Two days after the accident the excavator is taken away on a flatbed and most of the train, having been barely damaged, leaves the site also. The DB brings in two special heavy duty cranes to lift the wreckage of the control car off the track, having been damaged too severely to be towed away. After that workers replace 500m/1640ft of track, ballast and overhead wires before the railway line can be reopened.
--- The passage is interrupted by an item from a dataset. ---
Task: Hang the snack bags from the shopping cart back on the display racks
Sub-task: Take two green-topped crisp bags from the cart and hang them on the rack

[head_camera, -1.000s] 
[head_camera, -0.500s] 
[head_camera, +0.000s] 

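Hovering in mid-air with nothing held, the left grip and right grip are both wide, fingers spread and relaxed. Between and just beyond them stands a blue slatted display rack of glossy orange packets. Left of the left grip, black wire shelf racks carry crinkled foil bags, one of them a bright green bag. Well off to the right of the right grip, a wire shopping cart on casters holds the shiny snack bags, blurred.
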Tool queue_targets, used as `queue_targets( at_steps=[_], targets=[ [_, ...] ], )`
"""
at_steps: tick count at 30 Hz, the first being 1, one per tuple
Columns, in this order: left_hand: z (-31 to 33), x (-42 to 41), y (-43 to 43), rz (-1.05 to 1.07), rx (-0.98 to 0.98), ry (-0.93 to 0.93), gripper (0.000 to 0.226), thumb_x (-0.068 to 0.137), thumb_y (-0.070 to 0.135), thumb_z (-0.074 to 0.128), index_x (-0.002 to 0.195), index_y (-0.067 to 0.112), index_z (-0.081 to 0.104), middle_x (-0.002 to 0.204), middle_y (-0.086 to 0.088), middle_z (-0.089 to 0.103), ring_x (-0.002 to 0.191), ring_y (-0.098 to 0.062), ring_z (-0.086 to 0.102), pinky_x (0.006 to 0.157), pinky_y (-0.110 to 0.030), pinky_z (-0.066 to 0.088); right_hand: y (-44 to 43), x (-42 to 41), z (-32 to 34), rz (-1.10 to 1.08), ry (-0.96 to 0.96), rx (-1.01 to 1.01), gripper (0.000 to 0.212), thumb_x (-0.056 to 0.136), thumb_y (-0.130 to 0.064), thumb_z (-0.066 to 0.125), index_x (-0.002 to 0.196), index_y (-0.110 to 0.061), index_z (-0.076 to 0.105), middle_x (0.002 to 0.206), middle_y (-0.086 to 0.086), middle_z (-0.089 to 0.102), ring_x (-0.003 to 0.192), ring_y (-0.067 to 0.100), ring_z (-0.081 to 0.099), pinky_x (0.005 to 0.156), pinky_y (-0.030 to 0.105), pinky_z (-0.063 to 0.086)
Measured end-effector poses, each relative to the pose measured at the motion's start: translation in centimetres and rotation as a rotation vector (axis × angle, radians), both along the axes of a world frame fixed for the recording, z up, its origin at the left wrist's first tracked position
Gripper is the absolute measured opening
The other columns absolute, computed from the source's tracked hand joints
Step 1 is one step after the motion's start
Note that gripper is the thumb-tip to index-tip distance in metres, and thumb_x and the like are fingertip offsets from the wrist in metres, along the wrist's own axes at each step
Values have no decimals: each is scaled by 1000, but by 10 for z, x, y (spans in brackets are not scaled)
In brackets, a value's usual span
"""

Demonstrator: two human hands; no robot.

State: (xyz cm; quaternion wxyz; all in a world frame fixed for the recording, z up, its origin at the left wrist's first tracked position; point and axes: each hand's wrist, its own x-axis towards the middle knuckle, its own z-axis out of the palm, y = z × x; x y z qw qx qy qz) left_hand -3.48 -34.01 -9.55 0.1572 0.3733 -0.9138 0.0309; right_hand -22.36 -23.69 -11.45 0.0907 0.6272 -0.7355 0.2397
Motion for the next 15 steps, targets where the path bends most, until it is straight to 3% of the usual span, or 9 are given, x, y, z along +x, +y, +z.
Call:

The total material damage comes in at 1.89 million Euros/2.3 million USD, excluding medical and therapy cost.
The official report is released on the 15th of July 2014, revealing a morbidly random cause. There is no other way to explain the accident than that the driver of the excavator stood at the level crossing, knew one of the two tracks in front of him was blocked for his vehicle, and didn’t know which one. And instead of asking the dispatcher he chose randomly, like flipping a coin. And he got it wrong.